**Exercise data**
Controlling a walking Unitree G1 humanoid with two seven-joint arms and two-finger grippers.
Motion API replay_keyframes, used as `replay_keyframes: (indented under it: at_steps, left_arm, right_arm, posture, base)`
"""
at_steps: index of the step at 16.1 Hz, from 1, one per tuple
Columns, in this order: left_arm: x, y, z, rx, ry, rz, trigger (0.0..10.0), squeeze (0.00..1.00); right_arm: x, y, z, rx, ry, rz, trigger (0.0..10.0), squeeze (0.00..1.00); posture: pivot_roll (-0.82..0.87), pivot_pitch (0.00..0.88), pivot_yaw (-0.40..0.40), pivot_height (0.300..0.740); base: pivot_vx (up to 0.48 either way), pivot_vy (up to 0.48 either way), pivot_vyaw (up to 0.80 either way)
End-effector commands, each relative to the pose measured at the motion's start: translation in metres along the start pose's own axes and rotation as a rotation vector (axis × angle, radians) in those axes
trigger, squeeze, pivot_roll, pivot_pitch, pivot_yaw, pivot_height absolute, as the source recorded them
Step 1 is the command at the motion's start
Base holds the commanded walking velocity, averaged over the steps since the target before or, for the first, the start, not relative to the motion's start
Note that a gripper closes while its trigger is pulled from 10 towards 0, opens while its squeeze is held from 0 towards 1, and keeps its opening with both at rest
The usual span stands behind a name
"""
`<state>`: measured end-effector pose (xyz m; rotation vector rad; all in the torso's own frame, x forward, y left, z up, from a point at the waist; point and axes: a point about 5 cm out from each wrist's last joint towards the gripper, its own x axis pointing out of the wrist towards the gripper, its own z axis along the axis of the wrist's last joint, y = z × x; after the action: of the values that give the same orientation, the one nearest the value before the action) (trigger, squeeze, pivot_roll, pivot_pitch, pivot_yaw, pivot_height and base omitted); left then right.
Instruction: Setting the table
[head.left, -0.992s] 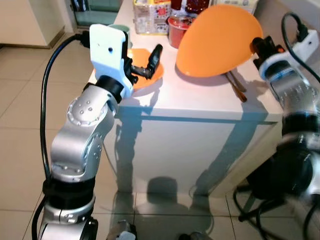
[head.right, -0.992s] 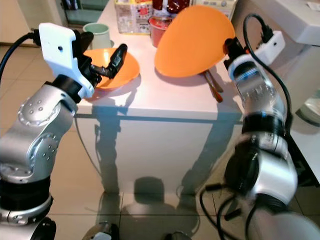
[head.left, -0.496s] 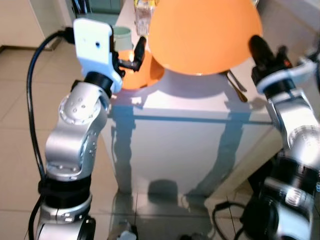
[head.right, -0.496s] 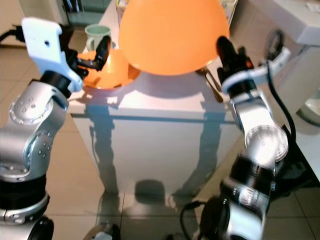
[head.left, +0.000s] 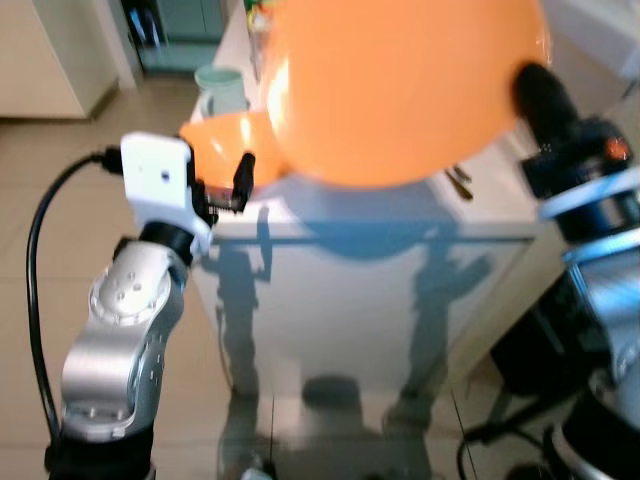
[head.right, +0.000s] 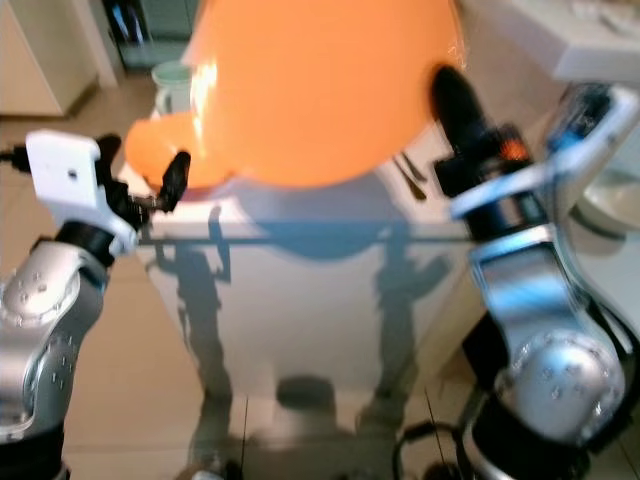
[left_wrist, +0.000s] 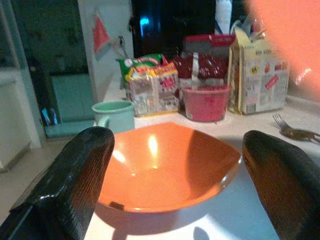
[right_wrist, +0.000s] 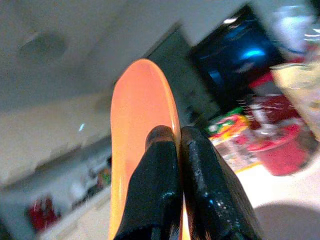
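My right gripper (right_wrist: 172, 136) is shut on the rim of a large orange plate (head.left: 400, 85), holding it tilted high above the white table (head.left: 400, 215), close to my head camera. In the right wrist view the plate's edge (right_wrist: 140, 125) is pinched between the two black fingers (right_wrist: 157, 185). A smaller orange bowl (left_wrist: 167, 165) rests on the table's near left corner. My left gripper (left_wrist: 175, 145) is open, level with the table's front edge, pointing at the bowl without touching it. A fork (left_wrist: 295, 132) lies to the bowl's right.
Behind the bowl stand a mint mug (left_wrist: 114, 116), a red tub (left_wrist: 206, 102), snack packets (left_wrist: 150, 90) and a carton (left_wrist: 260, 75). Cutlery (head.left: 458, 180) lies near the table's right side. Tiled floor (head.left: 60, 180) spreads to the left of the table.
The right gripper has lifted the orange plate off the table and raised it toward the camera. The left gripper has drawn back from over the bowl to the table's front edge.
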<state>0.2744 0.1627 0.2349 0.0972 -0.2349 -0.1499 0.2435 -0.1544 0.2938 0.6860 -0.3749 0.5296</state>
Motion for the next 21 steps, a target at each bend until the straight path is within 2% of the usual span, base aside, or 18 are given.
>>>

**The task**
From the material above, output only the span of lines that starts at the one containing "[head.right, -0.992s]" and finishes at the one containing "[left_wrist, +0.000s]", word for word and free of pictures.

**Answer for this exercise**
[head.right, -0.992s] 
[head.left, -0.496s] 
[head.right, -0.496s] 
[head.left, +0.000s] 
[head.right, +0.000s] 
[left_wrist, +0.000s] 

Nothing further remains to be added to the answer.